THE DATA:
Segment Open

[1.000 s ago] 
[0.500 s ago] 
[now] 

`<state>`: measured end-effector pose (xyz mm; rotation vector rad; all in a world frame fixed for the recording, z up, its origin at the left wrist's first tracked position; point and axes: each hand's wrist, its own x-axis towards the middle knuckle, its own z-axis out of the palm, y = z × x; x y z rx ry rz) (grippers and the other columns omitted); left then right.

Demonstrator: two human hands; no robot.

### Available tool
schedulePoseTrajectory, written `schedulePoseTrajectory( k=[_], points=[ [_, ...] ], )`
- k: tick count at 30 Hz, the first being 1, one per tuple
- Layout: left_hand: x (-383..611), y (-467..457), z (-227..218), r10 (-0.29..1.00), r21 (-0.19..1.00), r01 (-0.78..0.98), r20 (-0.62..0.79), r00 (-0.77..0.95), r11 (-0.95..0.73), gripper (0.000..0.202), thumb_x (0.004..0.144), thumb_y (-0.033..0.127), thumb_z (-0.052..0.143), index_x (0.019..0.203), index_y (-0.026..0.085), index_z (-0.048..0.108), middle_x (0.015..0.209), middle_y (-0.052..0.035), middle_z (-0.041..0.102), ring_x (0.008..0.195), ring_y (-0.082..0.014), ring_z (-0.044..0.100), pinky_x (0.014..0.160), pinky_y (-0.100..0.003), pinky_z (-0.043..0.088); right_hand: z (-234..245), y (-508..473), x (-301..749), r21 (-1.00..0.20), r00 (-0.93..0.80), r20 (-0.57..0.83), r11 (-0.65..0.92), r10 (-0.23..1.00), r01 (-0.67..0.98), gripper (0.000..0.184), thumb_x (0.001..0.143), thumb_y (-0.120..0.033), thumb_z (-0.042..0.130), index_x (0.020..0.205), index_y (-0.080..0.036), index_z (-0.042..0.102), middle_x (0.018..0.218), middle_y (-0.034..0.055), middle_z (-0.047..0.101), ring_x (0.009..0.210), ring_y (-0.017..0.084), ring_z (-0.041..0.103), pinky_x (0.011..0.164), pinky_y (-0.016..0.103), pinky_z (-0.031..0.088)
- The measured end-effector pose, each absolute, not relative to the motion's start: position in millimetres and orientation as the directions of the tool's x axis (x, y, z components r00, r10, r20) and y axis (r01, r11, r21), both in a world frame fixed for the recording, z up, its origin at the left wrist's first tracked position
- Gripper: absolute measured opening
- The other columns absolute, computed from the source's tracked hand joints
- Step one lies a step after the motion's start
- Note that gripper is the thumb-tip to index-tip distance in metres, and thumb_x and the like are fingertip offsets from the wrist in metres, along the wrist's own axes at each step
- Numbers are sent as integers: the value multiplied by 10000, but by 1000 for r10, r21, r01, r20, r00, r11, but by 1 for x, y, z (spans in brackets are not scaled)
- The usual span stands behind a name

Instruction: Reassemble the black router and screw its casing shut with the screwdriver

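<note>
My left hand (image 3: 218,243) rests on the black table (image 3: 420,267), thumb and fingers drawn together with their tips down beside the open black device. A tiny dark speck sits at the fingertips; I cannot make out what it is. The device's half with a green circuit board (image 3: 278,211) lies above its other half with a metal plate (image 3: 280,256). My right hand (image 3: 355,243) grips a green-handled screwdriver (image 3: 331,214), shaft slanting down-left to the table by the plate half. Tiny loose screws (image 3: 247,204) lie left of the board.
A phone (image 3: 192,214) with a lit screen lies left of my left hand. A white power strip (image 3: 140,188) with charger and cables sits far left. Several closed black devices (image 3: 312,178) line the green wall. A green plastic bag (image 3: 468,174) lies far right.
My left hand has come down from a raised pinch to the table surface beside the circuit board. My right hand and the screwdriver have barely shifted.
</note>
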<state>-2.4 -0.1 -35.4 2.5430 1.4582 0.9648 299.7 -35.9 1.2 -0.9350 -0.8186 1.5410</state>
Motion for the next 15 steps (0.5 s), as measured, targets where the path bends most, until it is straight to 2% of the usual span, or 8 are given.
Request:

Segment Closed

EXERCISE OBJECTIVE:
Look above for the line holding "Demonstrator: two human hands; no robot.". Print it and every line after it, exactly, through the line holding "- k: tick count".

ANSWER TO THE PROBLEM:
Demonstrator: two human hands; no robot.

### Available tool
schedulePoseTrajectory, written `schedulePoseTrajectory( k=[_], points=[ [_, ...] ], )`
- k: tick count at 30 Hz, the first being 1, one per tuple

No further output is required for this exercise.